● **Directions**: Of the entries below, return exactly those lines that fall between the one containing "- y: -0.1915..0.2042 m" and the one containing "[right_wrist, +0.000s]", the two end lines included.

--- Given entries Enclosed Below ---

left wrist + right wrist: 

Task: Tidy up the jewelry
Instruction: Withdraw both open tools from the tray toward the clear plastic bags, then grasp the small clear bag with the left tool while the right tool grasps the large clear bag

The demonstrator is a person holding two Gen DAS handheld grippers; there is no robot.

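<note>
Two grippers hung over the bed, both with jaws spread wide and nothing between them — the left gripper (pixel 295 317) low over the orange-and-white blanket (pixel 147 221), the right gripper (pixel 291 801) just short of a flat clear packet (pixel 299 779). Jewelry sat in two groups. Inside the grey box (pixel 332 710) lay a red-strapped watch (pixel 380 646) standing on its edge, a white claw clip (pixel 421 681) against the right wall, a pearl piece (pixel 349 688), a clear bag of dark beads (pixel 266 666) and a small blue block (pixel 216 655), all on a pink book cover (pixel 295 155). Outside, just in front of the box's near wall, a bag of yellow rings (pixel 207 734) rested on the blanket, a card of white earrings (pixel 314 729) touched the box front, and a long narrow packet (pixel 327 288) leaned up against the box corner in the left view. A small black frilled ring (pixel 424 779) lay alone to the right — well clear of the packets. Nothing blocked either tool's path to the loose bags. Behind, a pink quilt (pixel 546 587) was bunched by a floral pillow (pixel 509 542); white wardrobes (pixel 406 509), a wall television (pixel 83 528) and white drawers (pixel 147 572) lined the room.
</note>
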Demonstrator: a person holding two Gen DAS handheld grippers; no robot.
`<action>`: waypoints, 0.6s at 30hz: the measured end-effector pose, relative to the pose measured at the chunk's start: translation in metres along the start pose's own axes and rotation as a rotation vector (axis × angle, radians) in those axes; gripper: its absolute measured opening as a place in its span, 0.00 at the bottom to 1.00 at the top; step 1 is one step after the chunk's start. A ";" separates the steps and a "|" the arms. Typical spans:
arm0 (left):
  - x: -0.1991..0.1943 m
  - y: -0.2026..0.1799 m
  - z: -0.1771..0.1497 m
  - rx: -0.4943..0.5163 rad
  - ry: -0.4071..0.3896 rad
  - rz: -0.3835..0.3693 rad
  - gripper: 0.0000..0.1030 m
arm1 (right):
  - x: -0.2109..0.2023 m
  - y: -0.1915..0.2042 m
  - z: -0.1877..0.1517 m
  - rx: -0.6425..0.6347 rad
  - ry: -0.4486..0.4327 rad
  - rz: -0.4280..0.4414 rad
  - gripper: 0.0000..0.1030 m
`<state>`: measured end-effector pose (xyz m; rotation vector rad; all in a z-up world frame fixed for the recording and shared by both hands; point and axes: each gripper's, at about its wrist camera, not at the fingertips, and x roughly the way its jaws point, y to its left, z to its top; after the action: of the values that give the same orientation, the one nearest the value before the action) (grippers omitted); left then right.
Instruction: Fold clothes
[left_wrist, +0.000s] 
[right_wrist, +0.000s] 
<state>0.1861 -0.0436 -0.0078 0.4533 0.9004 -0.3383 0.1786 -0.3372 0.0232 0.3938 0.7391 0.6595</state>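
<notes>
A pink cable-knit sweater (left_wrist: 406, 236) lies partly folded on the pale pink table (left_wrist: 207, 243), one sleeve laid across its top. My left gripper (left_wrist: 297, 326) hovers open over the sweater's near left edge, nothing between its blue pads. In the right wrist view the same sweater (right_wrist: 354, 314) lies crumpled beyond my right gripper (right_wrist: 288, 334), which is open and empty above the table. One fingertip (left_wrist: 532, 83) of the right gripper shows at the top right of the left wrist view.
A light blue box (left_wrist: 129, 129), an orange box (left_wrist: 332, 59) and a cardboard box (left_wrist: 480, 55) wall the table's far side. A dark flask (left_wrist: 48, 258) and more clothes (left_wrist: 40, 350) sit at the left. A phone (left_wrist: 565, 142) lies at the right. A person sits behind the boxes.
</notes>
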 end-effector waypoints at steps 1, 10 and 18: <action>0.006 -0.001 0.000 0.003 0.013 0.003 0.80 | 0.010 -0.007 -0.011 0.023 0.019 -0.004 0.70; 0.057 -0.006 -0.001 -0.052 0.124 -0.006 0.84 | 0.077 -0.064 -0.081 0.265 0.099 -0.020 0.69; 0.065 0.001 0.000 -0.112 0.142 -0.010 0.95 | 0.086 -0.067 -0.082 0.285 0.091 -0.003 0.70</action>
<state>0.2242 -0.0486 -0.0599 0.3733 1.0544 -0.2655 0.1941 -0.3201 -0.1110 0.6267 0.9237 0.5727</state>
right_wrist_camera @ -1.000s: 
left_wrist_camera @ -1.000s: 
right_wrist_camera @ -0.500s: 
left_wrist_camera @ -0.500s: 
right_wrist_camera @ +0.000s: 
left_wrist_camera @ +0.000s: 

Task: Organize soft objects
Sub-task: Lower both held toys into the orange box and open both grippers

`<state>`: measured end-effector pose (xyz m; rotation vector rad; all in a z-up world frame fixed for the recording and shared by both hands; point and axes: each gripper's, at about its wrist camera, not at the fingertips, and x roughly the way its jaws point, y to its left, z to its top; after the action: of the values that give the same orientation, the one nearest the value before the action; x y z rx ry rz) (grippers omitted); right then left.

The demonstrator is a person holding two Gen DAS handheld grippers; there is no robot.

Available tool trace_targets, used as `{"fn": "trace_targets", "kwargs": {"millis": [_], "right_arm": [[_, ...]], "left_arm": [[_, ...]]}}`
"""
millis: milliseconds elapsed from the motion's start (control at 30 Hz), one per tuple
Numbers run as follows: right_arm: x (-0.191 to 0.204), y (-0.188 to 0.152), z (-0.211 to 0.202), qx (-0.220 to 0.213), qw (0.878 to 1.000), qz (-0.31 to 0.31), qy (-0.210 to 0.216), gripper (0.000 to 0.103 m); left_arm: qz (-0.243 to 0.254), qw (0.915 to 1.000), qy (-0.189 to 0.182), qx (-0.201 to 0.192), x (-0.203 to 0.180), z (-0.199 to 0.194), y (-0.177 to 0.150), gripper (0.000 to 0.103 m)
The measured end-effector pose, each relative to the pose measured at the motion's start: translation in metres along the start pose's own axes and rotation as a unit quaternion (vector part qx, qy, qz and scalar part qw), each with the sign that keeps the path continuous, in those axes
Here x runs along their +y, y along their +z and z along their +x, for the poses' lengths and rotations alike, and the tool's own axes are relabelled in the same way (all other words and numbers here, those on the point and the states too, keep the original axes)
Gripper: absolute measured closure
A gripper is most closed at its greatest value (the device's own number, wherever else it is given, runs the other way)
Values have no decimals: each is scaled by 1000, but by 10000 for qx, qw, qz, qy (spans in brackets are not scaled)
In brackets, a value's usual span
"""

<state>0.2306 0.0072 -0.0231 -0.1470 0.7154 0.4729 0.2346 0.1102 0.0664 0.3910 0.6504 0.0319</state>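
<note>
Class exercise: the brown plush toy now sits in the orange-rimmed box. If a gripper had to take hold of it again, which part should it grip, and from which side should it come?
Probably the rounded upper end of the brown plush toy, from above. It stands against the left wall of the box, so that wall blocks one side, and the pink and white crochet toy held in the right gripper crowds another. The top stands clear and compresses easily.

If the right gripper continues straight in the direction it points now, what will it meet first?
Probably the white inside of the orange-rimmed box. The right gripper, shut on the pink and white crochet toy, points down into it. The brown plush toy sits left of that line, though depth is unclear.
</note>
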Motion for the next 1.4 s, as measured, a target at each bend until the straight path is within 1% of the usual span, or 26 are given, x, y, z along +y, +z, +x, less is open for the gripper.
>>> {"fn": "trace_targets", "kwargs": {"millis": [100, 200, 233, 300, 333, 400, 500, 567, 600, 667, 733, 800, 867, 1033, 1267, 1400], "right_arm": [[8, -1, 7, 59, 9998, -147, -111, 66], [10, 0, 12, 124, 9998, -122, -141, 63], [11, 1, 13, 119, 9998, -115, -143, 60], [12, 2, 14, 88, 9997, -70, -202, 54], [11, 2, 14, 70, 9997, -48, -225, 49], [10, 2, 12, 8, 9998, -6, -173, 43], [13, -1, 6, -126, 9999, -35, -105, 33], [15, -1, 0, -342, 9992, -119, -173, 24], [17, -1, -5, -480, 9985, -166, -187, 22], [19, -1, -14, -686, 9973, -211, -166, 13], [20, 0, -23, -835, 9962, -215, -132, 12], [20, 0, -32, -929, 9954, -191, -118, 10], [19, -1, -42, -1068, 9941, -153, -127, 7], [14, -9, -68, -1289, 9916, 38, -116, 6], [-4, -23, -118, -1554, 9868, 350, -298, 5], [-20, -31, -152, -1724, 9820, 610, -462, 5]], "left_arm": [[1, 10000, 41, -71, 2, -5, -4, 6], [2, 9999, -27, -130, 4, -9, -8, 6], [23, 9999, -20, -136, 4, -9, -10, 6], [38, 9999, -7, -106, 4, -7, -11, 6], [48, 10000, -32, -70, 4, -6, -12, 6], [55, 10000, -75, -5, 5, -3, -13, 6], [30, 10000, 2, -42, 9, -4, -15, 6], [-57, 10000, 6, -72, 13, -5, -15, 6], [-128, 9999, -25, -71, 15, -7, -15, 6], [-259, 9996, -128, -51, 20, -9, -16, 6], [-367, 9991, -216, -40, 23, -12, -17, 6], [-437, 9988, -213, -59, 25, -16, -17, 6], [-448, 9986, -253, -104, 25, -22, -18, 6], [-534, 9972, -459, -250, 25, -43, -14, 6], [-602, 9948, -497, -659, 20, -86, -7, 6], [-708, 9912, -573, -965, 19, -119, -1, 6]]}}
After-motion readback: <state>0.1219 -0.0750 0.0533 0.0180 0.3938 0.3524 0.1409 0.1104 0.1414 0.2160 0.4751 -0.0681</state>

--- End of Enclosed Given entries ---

● **Task output**:
  - y: -0.1915..0.2042 m
  - z: -0.1877..0.1517 m
  - rx: -0.6425..0.6347 rad
  - ry: -0.4486..0.4327 rad
  - rz: -0.4280..0.4414 rad
  - gripper: 0.0000..0.1030 m
`<state>`: measured end-effector pose (xyz m; rotation vector rad; all in a z-up world frame fixed for the recording and shared by both hands; point and axes: each gripper's, at about its wrist camera, not at the fingertips, and x roughly the way its jaws point, y to its left, z to its top; after the action: of the values that give the same orientation, the one nearest the value before the action) (grippers omitted); left then right.
Instruction: Fold clothes
[left_wrist, +0.000s] 
[right_wrist, +0.000s] 

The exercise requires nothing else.